Task requirements:
In the entries that follow, find every line containing "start" and copy it.

************

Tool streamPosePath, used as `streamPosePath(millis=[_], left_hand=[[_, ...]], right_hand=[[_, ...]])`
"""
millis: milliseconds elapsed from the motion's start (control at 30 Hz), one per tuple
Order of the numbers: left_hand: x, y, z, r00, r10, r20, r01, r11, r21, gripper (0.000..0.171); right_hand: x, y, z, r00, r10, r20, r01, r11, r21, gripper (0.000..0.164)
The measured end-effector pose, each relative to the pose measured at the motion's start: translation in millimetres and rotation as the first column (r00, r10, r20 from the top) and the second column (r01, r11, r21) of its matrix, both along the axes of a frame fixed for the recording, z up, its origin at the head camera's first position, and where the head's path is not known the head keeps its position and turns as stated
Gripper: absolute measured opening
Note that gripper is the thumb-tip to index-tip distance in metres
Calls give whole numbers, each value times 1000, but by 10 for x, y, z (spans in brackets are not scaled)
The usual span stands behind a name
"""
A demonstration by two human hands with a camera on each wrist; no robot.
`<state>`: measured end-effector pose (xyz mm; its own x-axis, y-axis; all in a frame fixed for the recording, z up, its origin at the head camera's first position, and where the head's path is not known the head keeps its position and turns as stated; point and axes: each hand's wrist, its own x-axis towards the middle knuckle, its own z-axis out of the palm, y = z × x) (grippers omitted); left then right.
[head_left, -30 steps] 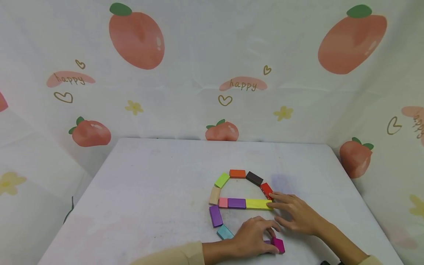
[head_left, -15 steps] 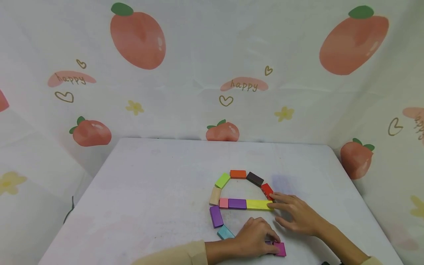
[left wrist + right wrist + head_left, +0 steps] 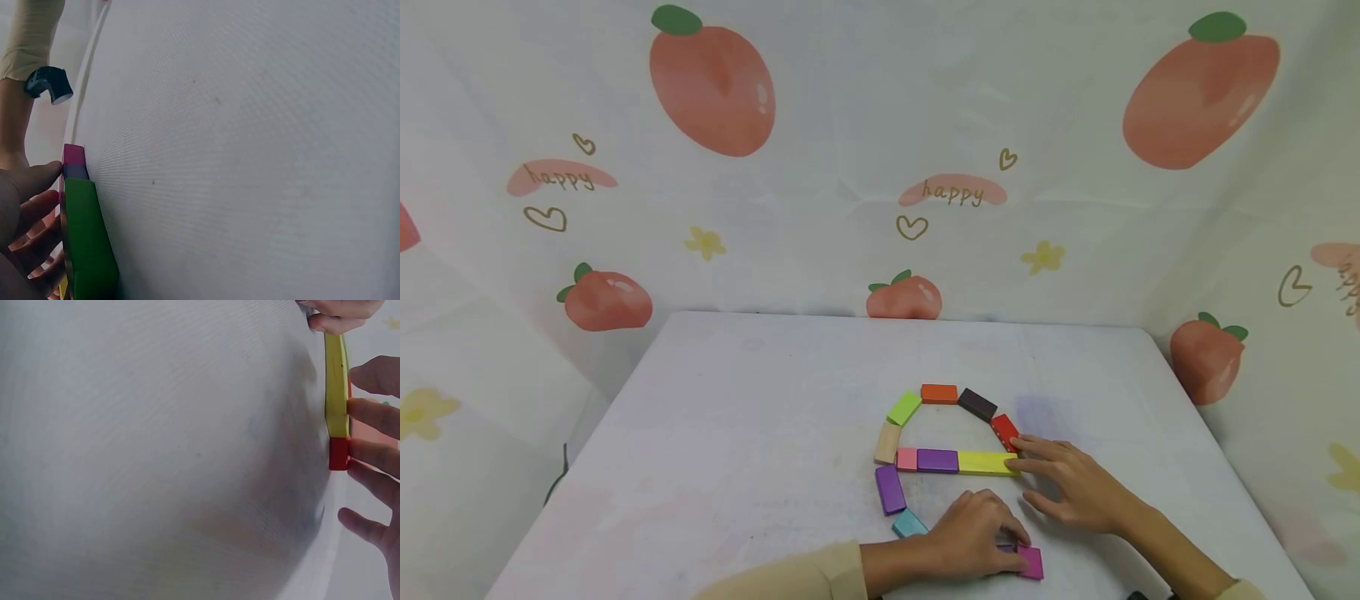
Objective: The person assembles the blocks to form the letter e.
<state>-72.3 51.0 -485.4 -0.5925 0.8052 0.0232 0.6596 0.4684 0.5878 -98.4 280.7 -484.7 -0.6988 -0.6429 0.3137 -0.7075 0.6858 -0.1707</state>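
My left hand (image 3: 972, 537) pinches a magenta block (image 3: 1032, 562) between thumb and fingers at the lower right end of a curve of blocks. The magenta block lies flat against a purple block (image 3: 75, 171), with a green block (image 3: 90, 237) beyond it in the left wrist view. In the head view the left hand hides the green block. My right hand (image 3: 1075, 487) has its fingers spread and extended, fingertips touching the yellow block (image 3: 987, 463) and the red block (image 3: 1004, 433). Those two blocks meet at the right end of the crossbar.
A teal block (image 3: 910, 523), violet block (image 3: 891, 490), tan block (image 3: 887, 443), lime block (image 3: 904, 408), orange block (image 3: 939, 394) and black block (image 3: 977, 405) continue the curve. A pink block (image 3: 907, 459) and another purple block (image 3: 937, 461) complete the crossbar row on the white table (image 3: 760, 433).
The magenta block, tilted a second ago, now lies flat and has slid slightly left towards the purple block under my left hand. My right hand has stayed in place.
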Motion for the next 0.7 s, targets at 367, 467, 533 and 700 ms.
streamPosePath(millis=[367, 467, 533, 700], left_hand=[[-301, -363, 110, 993, 102, 65, -109, 986, 124, 28], [-441, -578, 163, 981, 174, 82, -187, 964, 187, 28], [-547, -729, 197, 971, 227, 73, -238, 944, 229, 27], [-808, -1114, 257, 923, 385, 21, -373, 879, 297, 28]], right_hand=[[-82, -50, 133, 996, 5, 87, -11, 998, 67, 33], [-98, -70, 184, 988, -21, 154, 8, 996, 85, 33], [-108, -73, 215, 983, -36, 181, 20, 996, 89, 36], [-168, -16, 255, 987, -73, 145, 62, 995, 75, 46]])
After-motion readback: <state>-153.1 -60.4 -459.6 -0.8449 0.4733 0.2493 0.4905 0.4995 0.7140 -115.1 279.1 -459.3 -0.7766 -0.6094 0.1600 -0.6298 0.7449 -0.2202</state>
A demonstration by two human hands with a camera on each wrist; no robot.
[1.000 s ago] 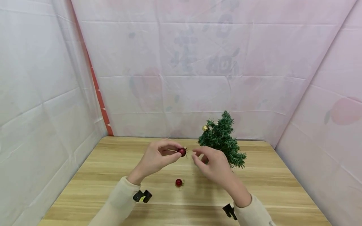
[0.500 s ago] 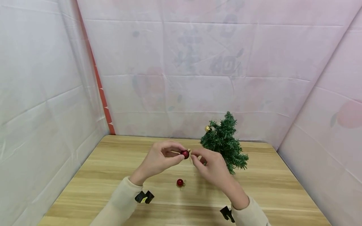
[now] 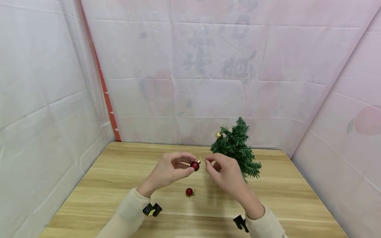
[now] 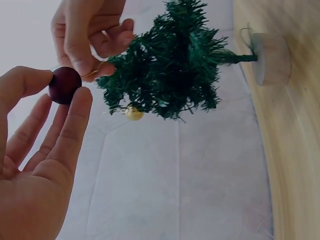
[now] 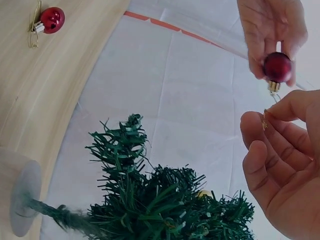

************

Answer box:
millis: milliseconds elapsed from the motion's start (control at 30 Hz), one per tuple
The measured end-effector pose, each relative to the pose measured at the motion's start: translation in millimetres and rotation as the first column (r00, r10, r20 from the top) and the second column (r01, r11, r21) of its matrix, both along the axes of a frame fixed for the recording, z up, its origin at the head camera's first position, and where the head's path is not known the head keeps its position and turns as stated

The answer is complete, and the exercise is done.